MLA research shows red meat producers are trusted by consumers, with 93pc saying they are responsible custodians of the land. We want to maintain consumer trust.
For the past three years, the number of metropolitan people who identify as vegetarian or vegan has remained stable at 7pc and of those 14pc occasionally eat meat. We want to limit the number choosing not to eat meat for environmental reasons.
At the same time, 15pc of meat eaters have been vegetarian in the past.
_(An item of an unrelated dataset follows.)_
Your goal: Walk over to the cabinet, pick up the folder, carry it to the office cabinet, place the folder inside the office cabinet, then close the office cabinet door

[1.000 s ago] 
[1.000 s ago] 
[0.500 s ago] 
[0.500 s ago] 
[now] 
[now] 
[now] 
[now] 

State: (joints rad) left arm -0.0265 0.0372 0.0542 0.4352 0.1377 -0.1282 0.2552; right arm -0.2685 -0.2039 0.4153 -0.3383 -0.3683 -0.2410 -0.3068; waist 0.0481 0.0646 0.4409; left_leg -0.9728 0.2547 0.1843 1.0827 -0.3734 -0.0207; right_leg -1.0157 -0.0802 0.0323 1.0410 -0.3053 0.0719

We want to grow the already high return rate to eating meat.
"At a national level, cost and health remain the primary drivers behind red meat reduction so we have to remain laser focussed on those attributes," Mr McNicholl said.
Environmental stewardship credentials are a consistently low driver for eating less meat and the industry needs to maintain that, he said.
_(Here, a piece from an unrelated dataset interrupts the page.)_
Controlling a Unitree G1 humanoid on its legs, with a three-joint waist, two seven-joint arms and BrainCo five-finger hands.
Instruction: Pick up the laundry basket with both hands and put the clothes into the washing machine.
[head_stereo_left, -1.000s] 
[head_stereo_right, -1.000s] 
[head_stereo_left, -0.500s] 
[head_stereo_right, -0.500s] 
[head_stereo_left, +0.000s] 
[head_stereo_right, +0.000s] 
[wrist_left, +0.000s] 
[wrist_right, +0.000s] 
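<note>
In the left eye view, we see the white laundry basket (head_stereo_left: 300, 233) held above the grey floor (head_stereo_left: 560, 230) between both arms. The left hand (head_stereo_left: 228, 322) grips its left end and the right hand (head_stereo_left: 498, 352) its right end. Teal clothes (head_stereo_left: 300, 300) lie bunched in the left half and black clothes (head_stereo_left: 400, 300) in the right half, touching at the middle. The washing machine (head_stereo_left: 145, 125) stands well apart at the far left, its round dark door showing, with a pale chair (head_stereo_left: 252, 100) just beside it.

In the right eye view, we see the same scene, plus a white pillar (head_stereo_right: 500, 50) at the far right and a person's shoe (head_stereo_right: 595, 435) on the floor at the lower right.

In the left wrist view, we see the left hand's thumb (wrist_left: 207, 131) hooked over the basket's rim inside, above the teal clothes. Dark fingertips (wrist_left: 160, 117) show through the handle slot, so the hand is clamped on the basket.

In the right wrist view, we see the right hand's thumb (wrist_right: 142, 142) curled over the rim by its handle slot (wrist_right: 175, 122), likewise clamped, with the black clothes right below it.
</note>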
However, there is also data emerging that verifiable sustainability claims are an enabler to sales growth.
"Attaching sustainability claims to high quality eating red meat products is another way of attaching a value proposition," Mr McNicholl said.
Novel animal supplements and legumes are increasing live weight gains and dramatically reducing methane emissions at the same time.
Increased soil organic matter from deep-rooted pastures and legumes is improving soil health, feedbase productivity and drought resilience.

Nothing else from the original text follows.